(Extracted data entries)
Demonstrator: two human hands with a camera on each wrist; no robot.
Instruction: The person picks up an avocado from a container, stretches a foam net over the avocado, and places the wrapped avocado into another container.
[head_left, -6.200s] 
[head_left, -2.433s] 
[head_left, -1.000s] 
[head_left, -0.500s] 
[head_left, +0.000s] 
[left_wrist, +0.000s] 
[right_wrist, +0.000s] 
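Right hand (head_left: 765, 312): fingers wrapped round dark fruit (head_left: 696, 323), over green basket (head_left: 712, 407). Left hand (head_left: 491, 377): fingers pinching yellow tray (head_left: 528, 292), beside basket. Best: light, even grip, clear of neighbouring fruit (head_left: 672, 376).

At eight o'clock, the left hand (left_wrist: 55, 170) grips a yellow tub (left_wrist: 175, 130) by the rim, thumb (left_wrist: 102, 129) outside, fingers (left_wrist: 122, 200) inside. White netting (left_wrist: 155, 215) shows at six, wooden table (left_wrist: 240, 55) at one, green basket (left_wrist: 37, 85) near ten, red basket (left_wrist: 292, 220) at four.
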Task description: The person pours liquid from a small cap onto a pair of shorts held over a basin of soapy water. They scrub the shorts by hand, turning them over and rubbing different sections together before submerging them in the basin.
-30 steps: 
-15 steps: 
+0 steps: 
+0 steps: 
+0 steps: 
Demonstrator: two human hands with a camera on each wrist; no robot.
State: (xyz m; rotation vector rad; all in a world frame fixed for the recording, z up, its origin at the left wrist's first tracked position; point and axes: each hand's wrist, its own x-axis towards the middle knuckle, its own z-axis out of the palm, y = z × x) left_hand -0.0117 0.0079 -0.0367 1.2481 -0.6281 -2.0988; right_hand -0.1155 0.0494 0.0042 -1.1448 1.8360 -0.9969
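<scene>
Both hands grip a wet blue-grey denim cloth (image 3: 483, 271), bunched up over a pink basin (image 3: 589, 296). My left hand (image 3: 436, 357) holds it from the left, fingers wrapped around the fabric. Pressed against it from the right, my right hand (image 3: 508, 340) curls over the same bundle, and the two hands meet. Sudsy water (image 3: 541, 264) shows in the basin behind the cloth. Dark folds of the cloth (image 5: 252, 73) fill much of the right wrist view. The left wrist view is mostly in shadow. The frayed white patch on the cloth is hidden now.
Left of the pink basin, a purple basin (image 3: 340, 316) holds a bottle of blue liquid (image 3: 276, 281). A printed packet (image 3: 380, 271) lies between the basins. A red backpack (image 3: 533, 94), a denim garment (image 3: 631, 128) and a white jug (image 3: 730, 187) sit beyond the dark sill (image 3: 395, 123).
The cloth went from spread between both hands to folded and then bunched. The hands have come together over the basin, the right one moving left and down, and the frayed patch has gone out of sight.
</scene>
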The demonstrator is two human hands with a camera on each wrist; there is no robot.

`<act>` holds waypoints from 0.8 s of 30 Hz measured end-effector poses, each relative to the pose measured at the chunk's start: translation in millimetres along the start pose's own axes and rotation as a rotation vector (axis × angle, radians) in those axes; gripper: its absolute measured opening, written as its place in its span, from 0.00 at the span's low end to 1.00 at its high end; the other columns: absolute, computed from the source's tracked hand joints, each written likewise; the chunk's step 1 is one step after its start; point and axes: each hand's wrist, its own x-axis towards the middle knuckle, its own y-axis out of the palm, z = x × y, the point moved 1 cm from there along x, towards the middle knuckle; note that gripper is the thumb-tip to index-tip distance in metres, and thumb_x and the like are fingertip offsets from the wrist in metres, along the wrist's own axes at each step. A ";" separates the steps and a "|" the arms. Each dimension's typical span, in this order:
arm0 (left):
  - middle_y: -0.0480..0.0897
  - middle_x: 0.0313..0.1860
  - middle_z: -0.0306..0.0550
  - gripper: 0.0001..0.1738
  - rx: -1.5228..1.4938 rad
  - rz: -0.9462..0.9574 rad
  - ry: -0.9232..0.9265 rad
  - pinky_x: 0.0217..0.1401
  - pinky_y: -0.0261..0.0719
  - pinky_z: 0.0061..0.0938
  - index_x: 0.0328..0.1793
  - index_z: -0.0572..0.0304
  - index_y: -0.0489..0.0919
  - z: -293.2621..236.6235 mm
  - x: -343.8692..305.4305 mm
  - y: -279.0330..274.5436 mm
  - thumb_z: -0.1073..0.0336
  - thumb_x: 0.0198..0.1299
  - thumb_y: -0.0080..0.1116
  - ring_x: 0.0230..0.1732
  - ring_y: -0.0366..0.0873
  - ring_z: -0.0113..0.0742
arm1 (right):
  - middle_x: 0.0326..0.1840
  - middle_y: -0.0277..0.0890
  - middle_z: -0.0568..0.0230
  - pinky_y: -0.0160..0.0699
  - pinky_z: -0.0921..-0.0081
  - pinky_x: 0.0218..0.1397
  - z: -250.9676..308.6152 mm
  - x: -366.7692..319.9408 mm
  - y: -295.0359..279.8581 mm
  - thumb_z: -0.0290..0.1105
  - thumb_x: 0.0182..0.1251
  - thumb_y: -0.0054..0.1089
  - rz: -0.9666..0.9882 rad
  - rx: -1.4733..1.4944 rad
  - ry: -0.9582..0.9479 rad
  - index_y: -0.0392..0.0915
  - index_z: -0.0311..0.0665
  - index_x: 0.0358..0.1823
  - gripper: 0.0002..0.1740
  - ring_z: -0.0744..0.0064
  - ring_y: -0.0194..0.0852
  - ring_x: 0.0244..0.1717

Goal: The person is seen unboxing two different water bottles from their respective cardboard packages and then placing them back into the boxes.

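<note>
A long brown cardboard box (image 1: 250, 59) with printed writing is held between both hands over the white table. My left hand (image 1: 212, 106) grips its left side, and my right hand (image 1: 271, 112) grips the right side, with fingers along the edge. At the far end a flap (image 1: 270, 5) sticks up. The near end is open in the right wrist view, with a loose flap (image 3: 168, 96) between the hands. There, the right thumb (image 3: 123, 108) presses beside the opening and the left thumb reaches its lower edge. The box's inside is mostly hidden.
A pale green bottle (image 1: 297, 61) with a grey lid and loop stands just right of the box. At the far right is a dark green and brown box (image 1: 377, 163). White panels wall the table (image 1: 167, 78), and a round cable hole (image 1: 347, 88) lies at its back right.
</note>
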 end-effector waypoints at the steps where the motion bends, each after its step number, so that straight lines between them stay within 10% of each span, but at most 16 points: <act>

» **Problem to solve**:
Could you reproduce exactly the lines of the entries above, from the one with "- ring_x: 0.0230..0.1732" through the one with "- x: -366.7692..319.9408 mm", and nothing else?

» **Problem solution**:
  - ring_x: 0.0230..0.1732
  - ring_y: -0.0366..0.0873
  - ring_z: -0.0113..0.0742
arm1 (right):
  - middle_x: 0.0326..0.1840
  - middle_y: -0.0277..0.0890
  - middle_z: -0.0568..0.0230
  - pinky_y: -0.0160..0.0699
  - pinky_z: -0.0921..-0.0081
  - pinky_x: 0.0218..0.1397
  - z: -250.9676..308.6152 mm
  - x: -366.7692..319.9408 mm

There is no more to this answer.